[Name] Nakagawa Yuta

Current affiliation (work/university, job title/graduate school) As of July 2018, currently enrolled in the College of Humanities, School of Humanities and Culture.

[Year of graduation, affiliation (school group/ class name)] March 2019: Expected graduation from College of Humanities, School of Humanities and Culture

April 2019: Planning to join an IT company in Tokyo

[Period of study] September 2015 to July 2016: University of Narxoz, Almaty, Kazakhstan

[Main program activities]

Overseas training (Kazakhstan, 10 days)

Internship (Kazakh Japan Human Resources Development Center)

Economic Forum (Theme: Problems and Solutions for Industrial Structure in Central Asia)


(1) Please tell us about your current work/research.

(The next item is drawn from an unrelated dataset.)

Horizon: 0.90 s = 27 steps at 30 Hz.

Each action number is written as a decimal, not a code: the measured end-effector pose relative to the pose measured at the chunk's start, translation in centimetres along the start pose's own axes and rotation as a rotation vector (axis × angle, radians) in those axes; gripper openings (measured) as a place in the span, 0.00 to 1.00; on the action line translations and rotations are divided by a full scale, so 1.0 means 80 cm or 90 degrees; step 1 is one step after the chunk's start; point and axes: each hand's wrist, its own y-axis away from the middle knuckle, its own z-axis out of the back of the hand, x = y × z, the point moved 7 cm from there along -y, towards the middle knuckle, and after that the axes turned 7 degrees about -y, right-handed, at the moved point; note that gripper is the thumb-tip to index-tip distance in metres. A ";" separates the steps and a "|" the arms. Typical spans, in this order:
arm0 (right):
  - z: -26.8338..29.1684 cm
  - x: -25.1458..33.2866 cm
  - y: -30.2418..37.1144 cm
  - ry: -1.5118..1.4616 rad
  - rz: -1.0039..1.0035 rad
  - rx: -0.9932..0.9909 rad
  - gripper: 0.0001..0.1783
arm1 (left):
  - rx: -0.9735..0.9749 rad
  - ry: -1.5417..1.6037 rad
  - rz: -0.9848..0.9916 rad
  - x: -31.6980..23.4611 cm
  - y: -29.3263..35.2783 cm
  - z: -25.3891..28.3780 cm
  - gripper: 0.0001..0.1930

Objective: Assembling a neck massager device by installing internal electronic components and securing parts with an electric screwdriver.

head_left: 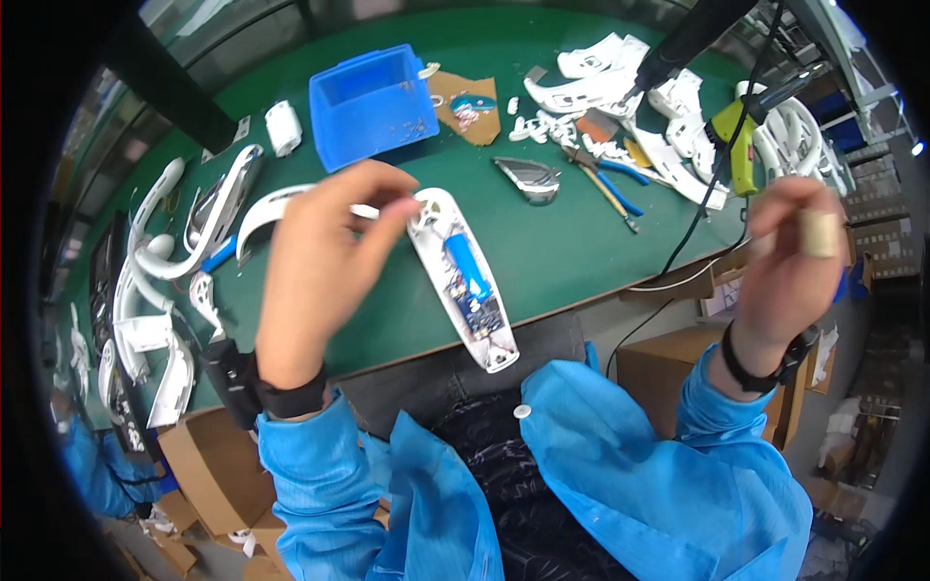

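Note:
An elongated white plastic housing (495, 348) lies at the table's near edge, its inside facing up. Within it are a blue battery (467, 268) and a circuit board (479, 315) with thin wires. My left hand (325, 257) is at the housing's far end, thumb and forefinger brought together over its tip; whatever they pinch is too small to name. Well to the right, my right hand (792, 261) is raised beyond the table edge, blurred, with a pale wrap on one finger. Nearest to it is a green power screwdriver (740, 160); I see no contact between them.
A blue bin (336, 145) stands at the back beside a cardboard piece (448, 87). Pliers (608, 182), a clear-and-dark shell (529, 179) and piled white parts (591, 92) lie at the right. Curved white frames (145, 261) crowd the left. A black cable (712, 179) hangs at the right.

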 end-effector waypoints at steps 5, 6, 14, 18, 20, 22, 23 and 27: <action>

I belong to the College of Humanities, School of Humanities and Culture of the University of Tsukuba and am working on my graduation thesis. The theme of my graduation thesis on the thoughts and values the younger generation in Kazakhstan has for languages such as Russian and Kazakh. As I exchanged many words with young people in Kazakhstan through studying abroad, I became interested in their language awareness and values. I would like to make full use of the personal connections and language skills I have cultivated up to now and write papers while enjoying it.


(2) Please tell us your motivation to participate in the program and what you think it is good to participate in the program again/ that you are glad to have studied abroad (such as the power you think you gained through your activities).

While I had a vague goal of “definitely studying abroad,” I happened to hear about Kazakhstan from a senior student I had befriended at university, and this sparked my interest in the country. It was the first thing that made me decide to study in Kazakhstan. At that time, I heard about the Ge-NIS program for Russian-speaking countries and applied without hesitation. What good timing!

I became a Ge-NIS program student because of this. I feel that it was good to participate in the program because I was inspired to learn a lot of decision making. Through the activities of the program, I encountered situations where I had to think for myself and make decisions on a daily basis, and I feel that my originally indecisive personality has changed into a person who can make decisions.

Also, it was really good that I was able to meet a variety of people, with a focus on Russian language. I would like to continue to value the connections that I have gained through the program.

Through my study abroad, I met a lot of people. One of the main reasons why I was able to make my own decisions was because I was exposed to various people’s values through studying abroad, which made me realize that there is no single right answer.

(3) What was your most memorable episode during your study abroad?

The most memorable moment was when we held a big field day at Almaty. A casual comment from a fellow Japanese student led to the idea of planning something interesting to show our gratitude to the people who had helped us there…yes, we decided to have a big field day in the Japanese style.

Everything was handmade for the field day, so we proceeded on our own with the support of others, from creating the general program to making the necessary accessories for the day and attracting visitors. The night before the field day, all the international students rented a daily apartment and stayed overnight to put the final touches on the project at a rapid pace, which I remember as vividly as if it were yesterday.

It was a series of turbulence on the day. I was preparing ahead so that I could explain Japanese sports events and competitions well, but there were some language barriers that made communicate difficult than I had thought. By illustrating with my finger on the floor, and running around a lot to demonstrate… I realized how difficult it was to tell them exactly what they didn’t know. As a result, I was relieved that all the participants had understood. It was very heartwarming to see everyone enjoying themselves and laughing as they participated in the competition. All of these are good things that make me laugh when I look back.

After the field day, with the participants. It’s the best memory I have. I would like to continue to interact with people I have met in Kazakhstan (by the way, I am on the left side of the front row).


(4) Please tell us about your future dreams (goals and challenges).

In the long term, my goal is to become the one and only IT talent without a substitute.

As a result of various events and encounters with people, I decided to work in the IT industry, changing the direction of my vague idea of working in a Russian-speaking region to take advantage of my expertise. Nevertheless, I would like to continue to cherish the connections with Russian-speaking people that I have maintained interest in throughout my student life. In the future, I would like to do a job that no one else can do with IT and Russian-speaking nodes.


(5) Please give a message to the University and our students.

In terms of career choices, I have been told that I am indecisive with no core. I think the reason for this is that I didn’t have enough specific visions for my career. I am very grateful to the University of Tsukuba and the Ge-NIS program for providing me with the opportunity to build my vision and make up my mind.

It’s not usual that your vision or what you want to do suddenly appears in front of you one day. In many cases, I feel (now) that visions only become concrete when you search for them yourself and think about them with your mind. I am not in a position to say such a thing, but I would like to recommend to juniors to try to build their own vision as soon as possible.

When I went hiking on a mountain in the suburbs of Almaty. I walked around too much, and my legs were like sticks.